## WHAT YOU HAVE TO DO
Every line in the data must be transcribed exactly.

────────────────────────────────────────

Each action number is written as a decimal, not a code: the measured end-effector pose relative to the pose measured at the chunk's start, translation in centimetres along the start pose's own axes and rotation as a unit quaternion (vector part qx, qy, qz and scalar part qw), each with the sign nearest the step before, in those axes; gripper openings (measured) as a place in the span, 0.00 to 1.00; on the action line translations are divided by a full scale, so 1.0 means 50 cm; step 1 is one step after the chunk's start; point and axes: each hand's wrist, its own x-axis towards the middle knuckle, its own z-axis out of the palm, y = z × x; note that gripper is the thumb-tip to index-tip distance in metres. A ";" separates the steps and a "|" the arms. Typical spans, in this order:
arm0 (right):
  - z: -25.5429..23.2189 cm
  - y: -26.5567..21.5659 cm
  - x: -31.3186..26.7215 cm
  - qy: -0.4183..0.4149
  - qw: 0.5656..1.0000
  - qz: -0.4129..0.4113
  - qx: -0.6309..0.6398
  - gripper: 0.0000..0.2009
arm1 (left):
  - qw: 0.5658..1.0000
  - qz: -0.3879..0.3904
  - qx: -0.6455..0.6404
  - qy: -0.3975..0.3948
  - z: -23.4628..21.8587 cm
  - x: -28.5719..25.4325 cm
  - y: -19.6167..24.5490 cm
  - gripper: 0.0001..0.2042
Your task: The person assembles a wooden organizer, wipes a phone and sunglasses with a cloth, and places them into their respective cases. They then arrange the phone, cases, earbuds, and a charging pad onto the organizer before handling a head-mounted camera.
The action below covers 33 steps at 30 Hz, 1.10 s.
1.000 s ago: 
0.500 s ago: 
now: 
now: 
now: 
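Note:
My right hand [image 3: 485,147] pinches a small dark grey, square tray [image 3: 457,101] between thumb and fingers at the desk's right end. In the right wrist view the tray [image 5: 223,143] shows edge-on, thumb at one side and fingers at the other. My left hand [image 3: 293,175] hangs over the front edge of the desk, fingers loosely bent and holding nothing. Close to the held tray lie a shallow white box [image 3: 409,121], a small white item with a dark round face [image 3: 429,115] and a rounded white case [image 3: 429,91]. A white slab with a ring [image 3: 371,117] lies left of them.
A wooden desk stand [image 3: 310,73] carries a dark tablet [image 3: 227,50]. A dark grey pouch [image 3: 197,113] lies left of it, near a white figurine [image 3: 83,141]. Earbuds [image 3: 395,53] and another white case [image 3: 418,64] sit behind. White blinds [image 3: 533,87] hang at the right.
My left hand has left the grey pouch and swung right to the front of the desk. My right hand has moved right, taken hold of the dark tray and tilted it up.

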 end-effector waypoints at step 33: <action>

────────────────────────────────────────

## EXERCISE OUTPUT
Each action number is written as a decimal, not a code: the measured end-effector pose relative to the pose measured at the chunk's start, translation in centimetres along the start pose's own axes and rotation as a unit quaternion (vector part qx, qy, qz and scalar part qw), each with the sign nearest the step before, in those axes; gripper openings (measured) as a place in the span, 0.00 to 1.00; on the action line translations are divided by a full scale, so 1.0 means 50 cm; step 1 is one step after the chunk's start; point and axes: each hand's wrist, its own x-axis towards the middle knuckle, its own z-axis out of the palm, y = z × x; note that gripper is the thumb-tip to index-tip distance in metres. A ";" separates the steps and a "|" the arms. Typical spans, in this order:
arm0 (right):
  - z: -25.5429..23.2189 cm
  - y: -26.5567..21.5659 cm
  - x: -31.3186..26.7215 cm
  - qy: -0.4183..0.4149
  - qw: 0.5656..1.0000
  - qz: -0.4129..0.4113
  - qx: -0.6309..0.6398
  - gripper: 0.0000..0.2009
arm1 (left):
  - qw: 0.5658..1.0000
  - qz: -0.3879..0.3904
  - qx: -0.6455..0.6404
  - qy: -0.3975..0.3948
  - z: -23.4628..21.8587 cm
  - x: -28.5719..25.4325 cm
  - y: -19.6167..24.5490 cm
  - gripper: 0.0001..0.2042
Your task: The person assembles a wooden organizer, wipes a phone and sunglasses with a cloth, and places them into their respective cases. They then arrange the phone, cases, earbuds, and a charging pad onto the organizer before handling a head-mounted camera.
The action below covers 33 steps at 30 Hz, 1.10 s.
1.000 s ago: 
0.500 s ago: 
now: 
now: 
now: 
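Note:
My right hand [image 3: 485,147] pinches a small dark grey, square tray [image 3: 457,101] between thumb and fingers at the desk's right end. In the right wrist view the tray [image 5: 223,143] shows edge-on, thumb at one side and fingers at the other. My left hand [image 3: 293,175] hangs over the front edge of the desk, fingers loosely bent and holding nothing. Close to the held tray lie a shallow white box [image 3: 409,121], a small white item with a dark round face [image 3: 429,115] and a rounded white case [image 3: 429,91]. A white slab with a ring [image 3: 371,117] lies left of them.
A wooden desk stand [image 3: 310,73] carries a dark tablet [image 3: 227,50]. A dark grey pouch [image 3: 197,113] lies left of it, near a white figurine [image 3: 83,141]. Earbuds [image 3: 395,53] and another white case [image 3: 418,64] sit behind. White blinds [image 3: 533,87] hang at the right.
My left hand has left the grey pouch and swung right to the front of the desk. My right hand has moved right, taken hold of the dark tray and tilted it up.
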
 end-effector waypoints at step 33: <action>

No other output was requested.